### WHAT THE TASK REQUIRES:
Look through the entries. Copy each line that has the word "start".

Records from a dataset

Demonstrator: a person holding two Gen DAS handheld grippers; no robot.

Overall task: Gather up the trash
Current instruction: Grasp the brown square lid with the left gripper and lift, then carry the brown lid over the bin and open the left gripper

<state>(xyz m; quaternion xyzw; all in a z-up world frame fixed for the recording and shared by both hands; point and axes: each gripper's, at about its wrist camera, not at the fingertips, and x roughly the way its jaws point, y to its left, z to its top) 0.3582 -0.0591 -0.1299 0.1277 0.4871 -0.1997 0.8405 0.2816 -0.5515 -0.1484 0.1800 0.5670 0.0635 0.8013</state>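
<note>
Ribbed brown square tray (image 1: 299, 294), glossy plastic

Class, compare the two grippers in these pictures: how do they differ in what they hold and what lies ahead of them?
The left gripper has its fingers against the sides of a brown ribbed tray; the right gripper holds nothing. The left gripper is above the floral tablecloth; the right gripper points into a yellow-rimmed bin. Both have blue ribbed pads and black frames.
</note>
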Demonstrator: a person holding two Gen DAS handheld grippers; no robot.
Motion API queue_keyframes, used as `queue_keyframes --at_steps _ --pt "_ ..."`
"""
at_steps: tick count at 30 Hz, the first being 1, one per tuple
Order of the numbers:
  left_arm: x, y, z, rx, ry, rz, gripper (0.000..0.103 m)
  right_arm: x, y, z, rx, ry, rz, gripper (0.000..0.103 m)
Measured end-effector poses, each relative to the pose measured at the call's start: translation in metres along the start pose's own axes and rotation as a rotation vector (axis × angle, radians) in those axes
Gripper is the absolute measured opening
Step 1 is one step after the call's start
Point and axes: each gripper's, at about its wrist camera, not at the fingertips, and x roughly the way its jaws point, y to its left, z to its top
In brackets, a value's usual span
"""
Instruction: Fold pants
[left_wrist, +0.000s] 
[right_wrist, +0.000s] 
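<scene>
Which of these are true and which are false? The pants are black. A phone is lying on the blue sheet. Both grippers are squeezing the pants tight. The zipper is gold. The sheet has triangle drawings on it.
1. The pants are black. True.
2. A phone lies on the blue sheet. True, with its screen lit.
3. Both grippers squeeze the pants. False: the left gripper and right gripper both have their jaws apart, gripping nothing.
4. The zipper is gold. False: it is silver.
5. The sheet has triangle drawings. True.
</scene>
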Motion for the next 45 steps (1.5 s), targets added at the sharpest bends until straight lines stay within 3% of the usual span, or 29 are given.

### ANSWER SPACE:
Measured end-effector poses, each relative to the pose measured at the call's start: translation in metres along the start pose's own axes and rotation as a rotation vector (axis × angle, radians) in those axes
Step 1 is one step after the call's start

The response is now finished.